Implacable’s shield winked off.
They waited in silence and mutual dread—a silence b
roken by Satil’s labored breathing as death slipped through the hangar: the soft fall of two more humans to the deck, exsanguinating in a gurgle of blood; more security blades going wildly mad, destroyed by their comrades, ranks closing to fill the gaps.
The broadcaster wailed, spinning, sending a white nimbus flaring through the vast hangar, reaching out through bulkheads to fill the battleglobe, touching all within, flashing along and across the invisible tendrils of networked commwebs, coursing into every ship in the Fleet of the One, its radiance bursting from instruments and equipment banks to fill every vessel, touch every being, gone as quickly as it came.
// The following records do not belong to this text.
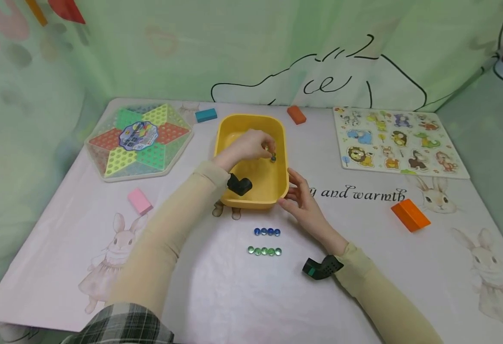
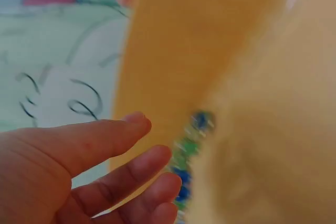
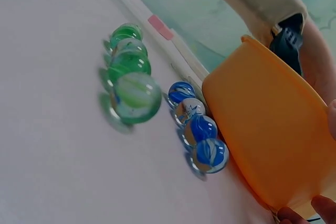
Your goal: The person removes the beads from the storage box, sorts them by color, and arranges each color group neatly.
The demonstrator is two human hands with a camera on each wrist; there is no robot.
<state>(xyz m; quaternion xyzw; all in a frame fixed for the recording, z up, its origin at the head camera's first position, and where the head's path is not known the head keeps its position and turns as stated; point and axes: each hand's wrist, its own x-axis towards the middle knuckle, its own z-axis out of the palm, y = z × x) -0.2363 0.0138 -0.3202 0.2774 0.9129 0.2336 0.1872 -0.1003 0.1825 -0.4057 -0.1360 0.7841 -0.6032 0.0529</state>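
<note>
My left hand (image 1: 251, 144) reaches down into a yellow plastic tub (image 1: 251, 202), fingers near its right inner wall. In the left wrist view thumb and fingers stand apart with nothing between them, close to blue and green glass marbles (image 2: 201, 121), which are blurred. One dark marble (image 1: 273, 158) shows beside the fingertips in the head view. My right hand (image 1: 305, 205) holds the tub's near right corner from outside, thumb and fingers on either side of it. On the table before the tub lie a row of blue marbles (image 1: 270, 231) and a row of green marbles (image 1: 264, 251).
A Chinese checkers board (image 1: 161, 160) lies at the left, an animal puzzle board (image 1: 380, 165) at the right. Around the tub are a pink block (image 1: 140, 201), a blue block (image 1: 206, 115), a red-orange block (image 1: 296, 114) and an orange block (image 1: 410, 215).
</note>
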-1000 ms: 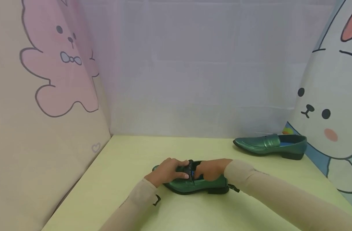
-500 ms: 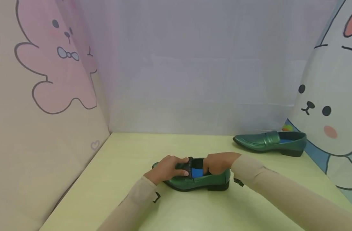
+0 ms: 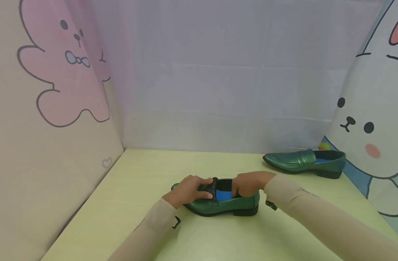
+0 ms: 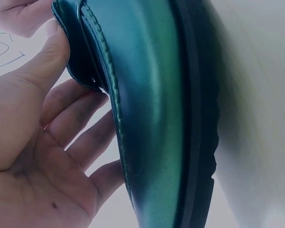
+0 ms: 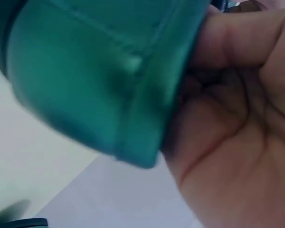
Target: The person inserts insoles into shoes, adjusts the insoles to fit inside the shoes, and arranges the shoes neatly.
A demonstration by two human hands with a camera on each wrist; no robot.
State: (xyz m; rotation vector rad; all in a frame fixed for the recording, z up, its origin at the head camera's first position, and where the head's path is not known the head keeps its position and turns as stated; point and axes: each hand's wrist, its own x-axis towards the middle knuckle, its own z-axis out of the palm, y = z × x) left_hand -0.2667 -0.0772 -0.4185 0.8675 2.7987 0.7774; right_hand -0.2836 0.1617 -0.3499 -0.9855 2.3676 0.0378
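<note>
A shiny green loafer (image 3: 218,208) with a black sole stands on the table, toe to the left. My left hand (image 3: 187,190) grips its front from above, thumb and fingers at the dark edge of the strap. In the left wrist view the thumb (image 4: 50,52) pinches that edge, with the other fingers behind the upper. My right hand (image 3: 249,183) reaches into the rear of the shoe opening, its fingertips hidden inside. The green heel part (image 5: 95,80) fills much of the right wrist view. A blue insole (image 3: 224,195) shows between the hands.
A matching green loafer (image 3: 288,163) stands at the back right, toe to the left. The pale yellow table (image 3: 146,166) meets a whitish back curtain (image 3: 199,108). Cloth with a pink bear (image 3: 78,79) hangs left, and one with a white rabbit (image 3: 378,145) hangs right.
My right hand has moved back from beside the strap toward the heel inside the shoe, uncovering more blue insole. My left hand keeps its hold on the front.
</note>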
From the nexus of the combined battleglobes it pulsed out into space, moving far faster than light.
It was over. Dull and lifeless, the tube lay on the deck.
“Gods of my fathers,” said Detrelna, rubbing his eyes to clear them of the dancing white spots.
“I think you’ll find the plague’s gone. Everywhere in this universe,” said Line.
“Whatever I was expecting, it wasn’t that,” said Kiroda.
“Did it help the sick?” asked Lawrona.
“I think so,” said Kyan, fingers feeling Satil’s strengthening pulse. Helped by others, the two fallen crewmen were sitting up, dazed, pale but alive.
“I was on a long trek, alone in a place of green hills and streams that sang of dead kings,” whispered Satil, opening her eyes.
“You’re home now, Corin. Welcome back,” said Kyan. “Help me get her to sickbay.”
“Let me take her, My Lord,” said Satur, lifting her. “You’re needed here. I’m medically qualified. Line, can you transport us to your sickbay?” In answer, they were gone.
“The dying’s stopped,” reported Sutak. “Throughout what remains of our fleet.”
“Fine,” said Detrelna. “Now we can return to killing each other.”
“May I guess, Commodore, that your superiors don’t always appreciate your wit?”
Detrelna shrugged. “They’re rarely graced by it, First Leader. My crew and I are usually sent on missions far from home, driven I’m sure by my superiors horror at seeing me in The Uniform.”
“Aren’t those ribbons on your tunic valor awards?”